RATIONALE AND OBJECTIVES: To evaluate the diagnostic accuracy of semiautomated global quantification of left ventricular myocardial perfusion derived from stress dynamic computed tomography myocardial perfusion imaging (CTMPI) for detection of territorial perfusion deficits (PD). MATERIALS AND METHODS: Dynamic CTMPI datasets of 71 patients were analyzed using semiautomated volume-based software to calculate global myocardial blood flow (MBF), myocardial blood volume, and volume transfer constant. Optimal cutoff values to assess the diagnostic accuracy of these parameters for detection of one- to three-vessel territories with PD in comparison to visual analysis were calculated. RESULTS: Nonsignificant differences (P = 0.694) were found for average global MBF in patients without PD and single-territorial PD. Significant differences were found for mean global MBF in patients with PD in two (P < 0.0058) and three territories (P < 0.0003).
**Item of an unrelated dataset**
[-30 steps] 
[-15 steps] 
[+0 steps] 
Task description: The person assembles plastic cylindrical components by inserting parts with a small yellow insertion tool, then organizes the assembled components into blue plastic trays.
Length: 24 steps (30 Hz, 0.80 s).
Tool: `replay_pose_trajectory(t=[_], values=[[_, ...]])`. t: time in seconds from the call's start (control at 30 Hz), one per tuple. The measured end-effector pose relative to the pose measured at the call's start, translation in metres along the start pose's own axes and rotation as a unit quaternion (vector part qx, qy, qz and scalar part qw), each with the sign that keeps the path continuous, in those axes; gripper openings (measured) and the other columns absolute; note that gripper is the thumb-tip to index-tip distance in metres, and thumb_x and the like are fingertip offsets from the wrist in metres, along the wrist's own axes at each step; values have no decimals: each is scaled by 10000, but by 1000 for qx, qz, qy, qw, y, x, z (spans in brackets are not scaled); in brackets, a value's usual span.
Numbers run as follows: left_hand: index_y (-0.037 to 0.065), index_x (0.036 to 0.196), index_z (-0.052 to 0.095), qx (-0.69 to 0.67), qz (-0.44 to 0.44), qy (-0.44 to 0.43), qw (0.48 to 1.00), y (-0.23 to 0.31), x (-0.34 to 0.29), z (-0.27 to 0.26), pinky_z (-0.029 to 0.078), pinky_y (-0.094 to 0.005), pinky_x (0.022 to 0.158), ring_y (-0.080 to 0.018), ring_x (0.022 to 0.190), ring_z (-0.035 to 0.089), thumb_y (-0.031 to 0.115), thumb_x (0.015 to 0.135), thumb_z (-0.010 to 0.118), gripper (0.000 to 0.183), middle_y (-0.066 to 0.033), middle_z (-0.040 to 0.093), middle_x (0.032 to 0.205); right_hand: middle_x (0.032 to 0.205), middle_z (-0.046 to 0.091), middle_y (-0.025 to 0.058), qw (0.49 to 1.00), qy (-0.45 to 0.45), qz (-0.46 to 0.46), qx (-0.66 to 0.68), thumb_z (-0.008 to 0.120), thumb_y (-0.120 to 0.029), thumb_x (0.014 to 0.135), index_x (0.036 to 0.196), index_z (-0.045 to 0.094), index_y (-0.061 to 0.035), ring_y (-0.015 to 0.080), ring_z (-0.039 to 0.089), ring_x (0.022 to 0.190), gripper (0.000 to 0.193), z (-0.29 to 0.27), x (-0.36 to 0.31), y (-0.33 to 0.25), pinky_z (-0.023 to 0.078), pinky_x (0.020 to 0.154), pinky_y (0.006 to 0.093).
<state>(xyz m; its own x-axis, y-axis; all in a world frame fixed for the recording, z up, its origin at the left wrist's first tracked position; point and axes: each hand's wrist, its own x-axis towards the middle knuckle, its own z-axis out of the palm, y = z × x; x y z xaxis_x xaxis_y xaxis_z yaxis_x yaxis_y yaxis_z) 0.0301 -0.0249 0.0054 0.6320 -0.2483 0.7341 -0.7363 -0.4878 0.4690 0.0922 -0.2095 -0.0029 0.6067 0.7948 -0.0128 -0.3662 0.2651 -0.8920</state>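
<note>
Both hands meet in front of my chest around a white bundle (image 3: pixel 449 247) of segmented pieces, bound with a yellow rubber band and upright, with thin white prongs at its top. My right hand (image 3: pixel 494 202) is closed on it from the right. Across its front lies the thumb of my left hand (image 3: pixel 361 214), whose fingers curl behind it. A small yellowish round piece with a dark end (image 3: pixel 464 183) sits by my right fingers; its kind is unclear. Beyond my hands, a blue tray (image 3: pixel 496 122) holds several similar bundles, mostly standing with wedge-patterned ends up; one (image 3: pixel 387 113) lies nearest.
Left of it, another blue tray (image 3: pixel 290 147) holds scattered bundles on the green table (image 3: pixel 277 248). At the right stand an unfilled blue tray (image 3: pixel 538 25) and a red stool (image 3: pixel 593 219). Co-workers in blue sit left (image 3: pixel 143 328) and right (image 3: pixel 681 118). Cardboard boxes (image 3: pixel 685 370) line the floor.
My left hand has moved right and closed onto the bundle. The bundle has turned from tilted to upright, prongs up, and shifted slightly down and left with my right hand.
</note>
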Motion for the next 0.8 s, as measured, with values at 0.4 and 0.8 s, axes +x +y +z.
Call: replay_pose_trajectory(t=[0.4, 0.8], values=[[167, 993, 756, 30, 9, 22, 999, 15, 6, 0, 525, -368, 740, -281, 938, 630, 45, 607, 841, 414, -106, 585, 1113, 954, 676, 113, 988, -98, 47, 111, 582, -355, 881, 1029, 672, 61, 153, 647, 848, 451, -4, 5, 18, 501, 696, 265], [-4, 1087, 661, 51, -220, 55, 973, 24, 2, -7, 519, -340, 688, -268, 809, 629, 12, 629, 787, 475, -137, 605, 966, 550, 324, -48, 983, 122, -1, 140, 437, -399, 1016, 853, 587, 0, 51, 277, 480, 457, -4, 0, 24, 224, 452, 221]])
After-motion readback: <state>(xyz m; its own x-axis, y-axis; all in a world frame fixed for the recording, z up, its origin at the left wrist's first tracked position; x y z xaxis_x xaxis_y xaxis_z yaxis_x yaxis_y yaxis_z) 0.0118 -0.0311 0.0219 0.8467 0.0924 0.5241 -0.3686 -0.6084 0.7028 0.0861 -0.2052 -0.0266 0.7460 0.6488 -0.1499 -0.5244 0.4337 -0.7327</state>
Calculated optimal thresholds for global MBF and myocardial blood volume resulted in a sensitivity, specificity, and negative predictive value of 100% for detection of three-vessel territory PD. For detection of ≥2 territories with PD, global MBF was superior to other parameters (sensitivity 81.3%, specificity 90.9%, and negative predictive value 94.3%). CONCLUSIONS: Semiautomated global quantification of left ventricular MBF during stress dynamic CTMPI shows high diagnostic accuracy for detection of ≥2 vessel territories with PD, facilitating identification of patients with multi-territorial myocardial PD.